(Data excerpt begins)
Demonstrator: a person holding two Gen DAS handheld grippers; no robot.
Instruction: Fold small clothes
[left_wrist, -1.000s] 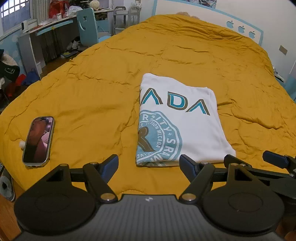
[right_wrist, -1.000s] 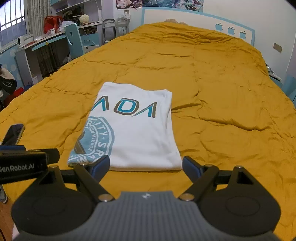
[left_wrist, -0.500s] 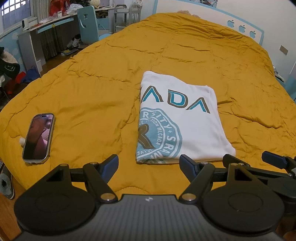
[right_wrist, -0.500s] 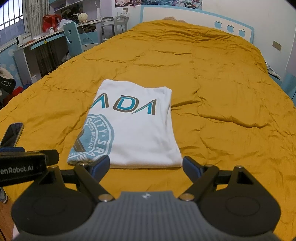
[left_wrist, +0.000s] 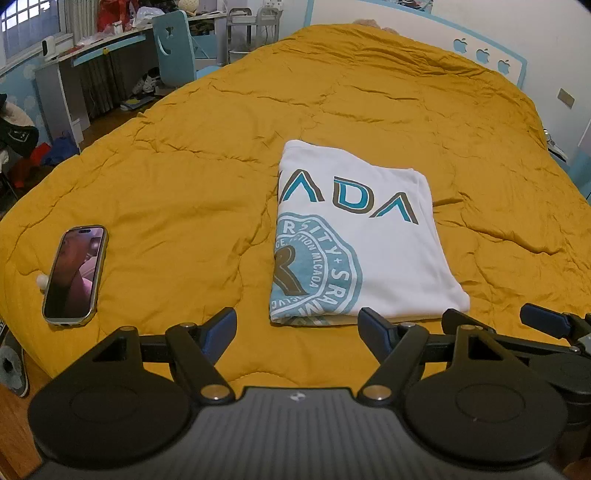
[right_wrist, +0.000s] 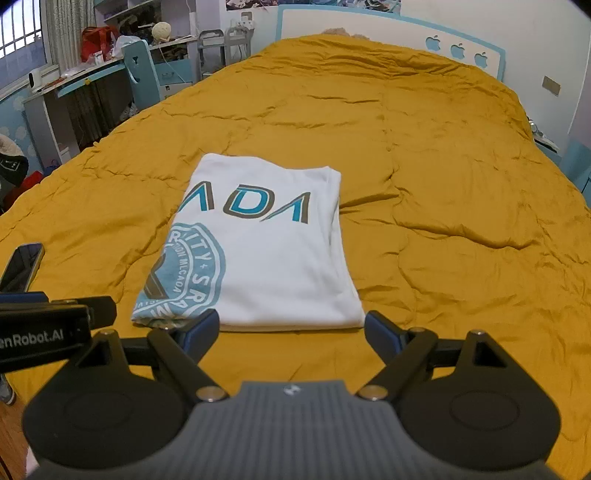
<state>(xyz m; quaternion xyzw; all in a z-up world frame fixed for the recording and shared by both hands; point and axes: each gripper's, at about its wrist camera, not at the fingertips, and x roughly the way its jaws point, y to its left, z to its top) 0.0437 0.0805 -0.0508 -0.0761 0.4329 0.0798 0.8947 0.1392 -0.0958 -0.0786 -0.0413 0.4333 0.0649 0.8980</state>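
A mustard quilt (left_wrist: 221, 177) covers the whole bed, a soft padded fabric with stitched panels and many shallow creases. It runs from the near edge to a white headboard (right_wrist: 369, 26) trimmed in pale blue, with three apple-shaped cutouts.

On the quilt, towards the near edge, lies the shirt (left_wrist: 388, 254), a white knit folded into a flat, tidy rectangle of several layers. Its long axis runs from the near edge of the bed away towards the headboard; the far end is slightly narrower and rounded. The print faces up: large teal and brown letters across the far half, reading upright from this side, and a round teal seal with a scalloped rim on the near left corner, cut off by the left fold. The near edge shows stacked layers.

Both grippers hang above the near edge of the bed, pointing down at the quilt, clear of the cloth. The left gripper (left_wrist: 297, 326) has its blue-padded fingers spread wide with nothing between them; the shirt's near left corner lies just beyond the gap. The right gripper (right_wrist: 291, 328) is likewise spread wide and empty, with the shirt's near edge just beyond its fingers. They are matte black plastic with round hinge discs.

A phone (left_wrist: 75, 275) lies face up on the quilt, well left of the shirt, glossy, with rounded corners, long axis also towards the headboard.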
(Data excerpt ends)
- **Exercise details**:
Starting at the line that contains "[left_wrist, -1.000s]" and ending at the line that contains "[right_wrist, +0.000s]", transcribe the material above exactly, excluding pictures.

- **Answer to this task**:
[left_wrist, -1.000s] 
[right_wrist, -1.000s] 
[left_wrist, -0.500s] 
[right_wrist, -0.500s] 
[left_wrist, +0.000s] 
[right_wrist, +0.000s] 

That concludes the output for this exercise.